Но Джонатан поднялся по ступенькам, и теперь возвышался над ней, Милли не понравилось, что он стоит так близко и, кроме того, ей приходится поднимать голову, чтобы смотреть ему в лицо. Это давало Лоуренсу несомненное преимущество. Но она уже не могла снова встать.
— Вы здесь с какой-то определенной целью, мистер Лоуренс? — спросила она, решив, что должна сама взять ситуацию под контроль и направить разговор в нужное русло.
— Да. Я пришел извиниться. — Он усмехнулся, заметив, как она изумилась. — Знаете ли, невежливо изображать удивление, когда человек собирается сделать доброе дело.

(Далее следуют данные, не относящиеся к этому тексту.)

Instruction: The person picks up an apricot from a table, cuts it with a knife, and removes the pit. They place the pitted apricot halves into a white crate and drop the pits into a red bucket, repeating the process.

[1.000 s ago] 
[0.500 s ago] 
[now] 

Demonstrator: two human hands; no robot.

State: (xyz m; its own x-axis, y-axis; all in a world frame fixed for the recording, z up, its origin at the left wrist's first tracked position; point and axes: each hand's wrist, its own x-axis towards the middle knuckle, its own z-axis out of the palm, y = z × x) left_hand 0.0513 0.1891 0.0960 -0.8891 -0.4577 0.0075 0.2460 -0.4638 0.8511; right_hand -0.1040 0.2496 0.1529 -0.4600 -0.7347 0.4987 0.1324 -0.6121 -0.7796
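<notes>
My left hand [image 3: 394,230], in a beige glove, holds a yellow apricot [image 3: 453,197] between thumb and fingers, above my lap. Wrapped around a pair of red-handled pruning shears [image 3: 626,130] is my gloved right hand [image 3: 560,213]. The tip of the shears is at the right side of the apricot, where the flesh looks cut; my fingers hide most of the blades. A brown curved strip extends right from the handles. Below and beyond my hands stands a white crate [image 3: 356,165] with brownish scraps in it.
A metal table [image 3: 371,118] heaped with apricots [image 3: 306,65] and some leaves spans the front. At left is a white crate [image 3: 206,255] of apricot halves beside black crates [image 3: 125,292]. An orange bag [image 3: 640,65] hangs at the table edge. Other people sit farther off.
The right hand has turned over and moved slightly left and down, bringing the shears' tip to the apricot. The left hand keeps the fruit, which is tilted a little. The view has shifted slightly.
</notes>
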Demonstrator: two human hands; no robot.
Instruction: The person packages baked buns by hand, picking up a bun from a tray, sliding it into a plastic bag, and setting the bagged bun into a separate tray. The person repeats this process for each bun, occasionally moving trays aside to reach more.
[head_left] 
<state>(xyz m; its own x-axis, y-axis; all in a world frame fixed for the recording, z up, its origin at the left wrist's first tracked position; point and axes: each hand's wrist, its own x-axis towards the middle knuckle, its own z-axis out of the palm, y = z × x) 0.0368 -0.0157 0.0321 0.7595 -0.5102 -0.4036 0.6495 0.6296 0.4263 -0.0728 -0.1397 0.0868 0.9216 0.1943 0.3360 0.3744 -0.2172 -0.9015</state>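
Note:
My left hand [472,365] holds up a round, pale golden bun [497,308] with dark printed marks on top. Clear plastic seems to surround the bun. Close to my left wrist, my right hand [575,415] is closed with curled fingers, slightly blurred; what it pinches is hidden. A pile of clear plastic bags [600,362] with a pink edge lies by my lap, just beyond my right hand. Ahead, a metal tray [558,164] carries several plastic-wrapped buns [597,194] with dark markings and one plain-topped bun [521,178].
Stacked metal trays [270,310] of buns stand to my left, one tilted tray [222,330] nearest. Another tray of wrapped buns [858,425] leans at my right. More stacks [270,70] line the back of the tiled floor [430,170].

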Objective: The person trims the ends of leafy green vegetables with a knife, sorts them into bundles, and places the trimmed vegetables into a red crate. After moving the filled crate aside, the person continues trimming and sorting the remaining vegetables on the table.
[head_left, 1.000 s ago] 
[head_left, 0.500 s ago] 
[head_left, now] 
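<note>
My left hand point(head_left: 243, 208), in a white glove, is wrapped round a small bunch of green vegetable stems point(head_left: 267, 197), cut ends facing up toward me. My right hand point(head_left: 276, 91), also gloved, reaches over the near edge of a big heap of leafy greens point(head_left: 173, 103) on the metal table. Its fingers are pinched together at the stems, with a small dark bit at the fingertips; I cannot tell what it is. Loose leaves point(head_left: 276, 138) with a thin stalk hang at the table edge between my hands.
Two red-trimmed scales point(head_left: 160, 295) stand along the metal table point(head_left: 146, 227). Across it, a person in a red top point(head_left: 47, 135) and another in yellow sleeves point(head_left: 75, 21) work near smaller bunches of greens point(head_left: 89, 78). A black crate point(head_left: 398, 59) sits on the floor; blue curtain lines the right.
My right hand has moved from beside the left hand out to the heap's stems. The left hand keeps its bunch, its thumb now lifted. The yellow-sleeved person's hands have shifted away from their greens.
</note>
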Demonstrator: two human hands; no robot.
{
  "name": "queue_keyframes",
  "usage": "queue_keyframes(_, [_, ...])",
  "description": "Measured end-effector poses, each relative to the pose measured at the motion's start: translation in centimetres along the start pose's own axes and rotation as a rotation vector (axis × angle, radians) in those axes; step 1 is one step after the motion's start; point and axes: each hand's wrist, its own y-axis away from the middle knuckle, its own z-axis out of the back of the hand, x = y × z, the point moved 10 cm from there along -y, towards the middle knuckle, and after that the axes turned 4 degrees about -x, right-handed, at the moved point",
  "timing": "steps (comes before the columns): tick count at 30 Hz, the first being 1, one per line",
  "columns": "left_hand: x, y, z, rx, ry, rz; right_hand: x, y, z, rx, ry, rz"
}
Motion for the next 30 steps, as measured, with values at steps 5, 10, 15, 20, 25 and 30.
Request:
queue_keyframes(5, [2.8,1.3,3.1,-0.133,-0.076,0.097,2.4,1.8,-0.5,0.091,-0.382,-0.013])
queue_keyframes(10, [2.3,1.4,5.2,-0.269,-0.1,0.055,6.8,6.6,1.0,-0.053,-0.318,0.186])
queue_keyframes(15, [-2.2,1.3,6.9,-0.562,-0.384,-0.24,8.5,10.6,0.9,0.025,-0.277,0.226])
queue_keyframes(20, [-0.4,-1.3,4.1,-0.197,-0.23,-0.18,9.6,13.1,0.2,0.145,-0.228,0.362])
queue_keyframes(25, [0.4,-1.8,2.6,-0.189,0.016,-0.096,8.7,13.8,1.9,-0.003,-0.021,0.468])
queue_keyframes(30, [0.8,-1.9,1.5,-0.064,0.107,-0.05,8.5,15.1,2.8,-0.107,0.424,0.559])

— Я… ну, это достаточно неожиданно…
— Иногда я выхожу из себя, особенно, когда что-то касается моей дочери. Боюсь, я вчера был груб. Я сказал некоторые дурные вещи, которые не имел право говорить. Извините меня. В том, что Адмирал испортил ваше белье, конечно, была наша вина. И хотя все было довольно… хм… забавно со стороны, уверен, что вам так не показалось. Очевидно, Бетси и Адмирал принесли вам много неприятностей, и за это я тоже хочу извиниться.
Под влиянием его искренних слов воинственное настроение Миллисент растаяло.
— Я тоже говорила в пылу гнева, вела себя грубо и слишком критично. Уверена, что Бетси — очаровательный ребенок. — Она вовремя спохватилась и не успела добавить, что Адмирал — очаровательная собака.
— Спасибо, — улыбнулся Джонатан, и последние остатки гнева исчезли из ее сердца. В конце концов, с ним было приятно поговорить. Она не могла обвинить его в том, что он потерял самообладание. А если вспомнить, как она сама вела себя…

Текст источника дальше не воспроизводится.